Bildquelle, bbc
Bei Selbstmordattentaten und Mörsergranaten sind in einem schiitischen Viertel von Bagdad mindestens 15 Menschen getötet worden, sagten irakische Beamte.
Der Angriff ereignete sich im Gebiet Kadhimiya nördlich der Hauptstadt, wo sich ein wichtiges schiitisches Heiligtum befindet.
Nach Angaben der Polizei wurden bei dem nächtlichen Angriff mindestens 30 Menschen verletzt.

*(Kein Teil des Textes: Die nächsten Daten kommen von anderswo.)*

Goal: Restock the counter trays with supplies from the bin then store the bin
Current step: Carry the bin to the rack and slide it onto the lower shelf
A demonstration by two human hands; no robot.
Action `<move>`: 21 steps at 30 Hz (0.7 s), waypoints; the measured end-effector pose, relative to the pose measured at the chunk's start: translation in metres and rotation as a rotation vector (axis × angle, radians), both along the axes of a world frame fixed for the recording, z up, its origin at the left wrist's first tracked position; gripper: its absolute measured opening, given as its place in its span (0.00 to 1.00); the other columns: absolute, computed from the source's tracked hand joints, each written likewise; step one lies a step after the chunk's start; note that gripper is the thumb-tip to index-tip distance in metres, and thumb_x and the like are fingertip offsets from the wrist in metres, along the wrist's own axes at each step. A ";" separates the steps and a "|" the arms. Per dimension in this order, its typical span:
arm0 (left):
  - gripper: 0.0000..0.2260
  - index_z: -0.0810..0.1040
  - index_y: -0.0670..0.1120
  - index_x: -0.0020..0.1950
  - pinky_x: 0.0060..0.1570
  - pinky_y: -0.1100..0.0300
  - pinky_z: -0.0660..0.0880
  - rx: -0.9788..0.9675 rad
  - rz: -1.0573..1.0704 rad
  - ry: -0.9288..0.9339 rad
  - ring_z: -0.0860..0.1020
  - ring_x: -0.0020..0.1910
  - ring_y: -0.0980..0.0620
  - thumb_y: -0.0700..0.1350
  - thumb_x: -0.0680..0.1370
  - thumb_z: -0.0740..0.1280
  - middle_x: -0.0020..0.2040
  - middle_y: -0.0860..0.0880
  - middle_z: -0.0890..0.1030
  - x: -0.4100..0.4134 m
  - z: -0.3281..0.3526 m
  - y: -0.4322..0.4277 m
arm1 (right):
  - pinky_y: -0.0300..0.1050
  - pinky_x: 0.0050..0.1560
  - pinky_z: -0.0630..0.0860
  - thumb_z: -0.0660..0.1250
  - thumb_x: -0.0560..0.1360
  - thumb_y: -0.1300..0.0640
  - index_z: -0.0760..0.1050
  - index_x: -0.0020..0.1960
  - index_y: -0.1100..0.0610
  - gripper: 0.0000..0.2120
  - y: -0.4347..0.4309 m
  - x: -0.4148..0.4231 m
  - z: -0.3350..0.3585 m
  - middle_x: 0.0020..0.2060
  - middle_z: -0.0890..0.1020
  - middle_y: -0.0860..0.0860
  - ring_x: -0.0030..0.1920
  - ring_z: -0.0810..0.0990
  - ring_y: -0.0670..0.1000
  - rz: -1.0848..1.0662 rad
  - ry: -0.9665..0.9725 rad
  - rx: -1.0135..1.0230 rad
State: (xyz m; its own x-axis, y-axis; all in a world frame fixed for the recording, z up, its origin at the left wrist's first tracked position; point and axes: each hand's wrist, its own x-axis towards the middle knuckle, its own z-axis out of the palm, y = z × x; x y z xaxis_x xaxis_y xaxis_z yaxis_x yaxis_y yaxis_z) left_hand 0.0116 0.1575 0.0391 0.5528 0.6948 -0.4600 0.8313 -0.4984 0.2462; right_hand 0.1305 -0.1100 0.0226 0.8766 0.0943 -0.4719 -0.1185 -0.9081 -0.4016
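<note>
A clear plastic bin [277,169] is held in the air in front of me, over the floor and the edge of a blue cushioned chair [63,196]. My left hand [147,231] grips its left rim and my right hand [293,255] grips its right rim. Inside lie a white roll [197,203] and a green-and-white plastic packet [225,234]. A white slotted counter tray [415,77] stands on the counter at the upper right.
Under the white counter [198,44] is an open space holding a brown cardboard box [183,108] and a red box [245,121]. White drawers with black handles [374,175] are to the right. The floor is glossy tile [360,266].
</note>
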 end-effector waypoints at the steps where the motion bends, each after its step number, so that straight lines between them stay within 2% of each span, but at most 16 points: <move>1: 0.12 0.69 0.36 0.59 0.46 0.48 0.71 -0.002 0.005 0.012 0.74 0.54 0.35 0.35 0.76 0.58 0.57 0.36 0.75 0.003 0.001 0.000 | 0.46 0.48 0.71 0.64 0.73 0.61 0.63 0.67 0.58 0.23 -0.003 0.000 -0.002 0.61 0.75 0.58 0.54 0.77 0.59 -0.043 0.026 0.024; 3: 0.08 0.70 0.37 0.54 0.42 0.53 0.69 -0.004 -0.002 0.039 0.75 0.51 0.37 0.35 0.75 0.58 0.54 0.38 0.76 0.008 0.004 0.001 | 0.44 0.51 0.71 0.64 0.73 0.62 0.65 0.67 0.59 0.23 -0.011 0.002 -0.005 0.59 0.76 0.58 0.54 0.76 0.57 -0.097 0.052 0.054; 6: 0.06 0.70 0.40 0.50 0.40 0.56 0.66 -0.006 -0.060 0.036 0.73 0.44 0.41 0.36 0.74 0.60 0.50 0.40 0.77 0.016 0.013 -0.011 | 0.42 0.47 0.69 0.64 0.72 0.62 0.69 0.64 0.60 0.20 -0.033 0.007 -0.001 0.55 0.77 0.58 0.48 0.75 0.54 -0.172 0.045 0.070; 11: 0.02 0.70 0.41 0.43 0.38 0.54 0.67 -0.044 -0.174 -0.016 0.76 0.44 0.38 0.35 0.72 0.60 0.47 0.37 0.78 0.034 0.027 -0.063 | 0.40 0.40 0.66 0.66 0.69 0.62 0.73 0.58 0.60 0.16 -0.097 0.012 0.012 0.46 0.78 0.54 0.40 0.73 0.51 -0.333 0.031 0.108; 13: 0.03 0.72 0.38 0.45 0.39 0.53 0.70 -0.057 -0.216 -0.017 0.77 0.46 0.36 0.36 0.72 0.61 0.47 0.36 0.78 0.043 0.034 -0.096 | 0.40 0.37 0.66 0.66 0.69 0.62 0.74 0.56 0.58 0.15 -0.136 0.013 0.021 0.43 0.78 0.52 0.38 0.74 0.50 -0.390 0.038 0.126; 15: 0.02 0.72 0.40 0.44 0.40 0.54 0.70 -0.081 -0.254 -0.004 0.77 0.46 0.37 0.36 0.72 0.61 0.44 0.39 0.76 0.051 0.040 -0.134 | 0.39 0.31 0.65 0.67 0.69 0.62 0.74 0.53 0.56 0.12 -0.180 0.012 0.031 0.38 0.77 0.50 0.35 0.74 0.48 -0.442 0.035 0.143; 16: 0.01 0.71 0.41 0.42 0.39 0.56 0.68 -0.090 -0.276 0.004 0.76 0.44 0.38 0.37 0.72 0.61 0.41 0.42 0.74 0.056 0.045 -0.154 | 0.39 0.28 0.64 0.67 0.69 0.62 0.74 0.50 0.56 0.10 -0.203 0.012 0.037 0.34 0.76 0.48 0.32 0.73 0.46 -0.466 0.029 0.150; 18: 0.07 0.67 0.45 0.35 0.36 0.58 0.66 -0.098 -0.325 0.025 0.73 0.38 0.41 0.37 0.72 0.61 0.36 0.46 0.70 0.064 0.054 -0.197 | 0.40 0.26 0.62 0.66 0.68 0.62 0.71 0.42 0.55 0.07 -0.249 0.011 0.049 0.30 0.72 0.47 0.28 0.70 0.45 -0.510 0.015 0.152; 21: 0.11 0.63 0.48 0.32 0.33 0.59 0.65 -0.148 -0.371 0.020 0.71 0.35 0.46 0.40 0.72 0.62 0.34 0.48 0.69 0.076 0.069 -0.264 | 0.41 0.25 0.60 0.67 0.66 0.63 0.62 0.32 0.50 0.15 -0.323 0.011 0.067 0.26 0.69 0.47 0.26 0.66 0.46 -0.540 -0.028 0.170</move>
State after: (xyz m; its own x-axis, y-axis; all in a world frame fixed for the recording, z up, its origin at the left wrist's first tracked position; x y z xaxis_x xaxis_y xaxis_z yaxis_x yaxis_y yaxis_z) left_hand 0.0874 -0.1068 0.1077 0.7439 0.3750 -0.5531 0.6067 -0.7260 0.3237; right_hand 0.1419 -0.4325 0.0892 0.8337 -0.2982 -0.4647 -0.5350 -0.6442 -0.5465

Bei einem früheren Angriff in der Hauptstadt seien 15 Menschen getötet worden, teilte die Nachrichtenagentur Associated Press mit.
In Kadhimiya sagten Polizeibeamte, der Selbstmordattentäter habe ein Fahrzeug voller Sprengstoff in einen Sicherheitskontrollpunkt gerammt.
Einige Minuten später wurden an mehreren Stellen Mörsergranaten abgefeuert, die Häuser und einen Busbahnhof trafen.
Bisher hat keine Partei die Verantwortung übernommen, sondern sunnitische Milizen, darunter auch Mitglieder der Gruppe
Islamischer Staat
Die DI-Miliz führte im Juni eine Großoffensive durch und eroberte Gebiete nördlich und westlich von Bagdad von den Regierungstruppen.
Irakische Regierungstruppen, kurdische Peschmerga-Kämpfer und schiitische Milizen kämpften mit Hilfe von US-Luftangriffen darum, DI und seine Verbündeten zu besiegen.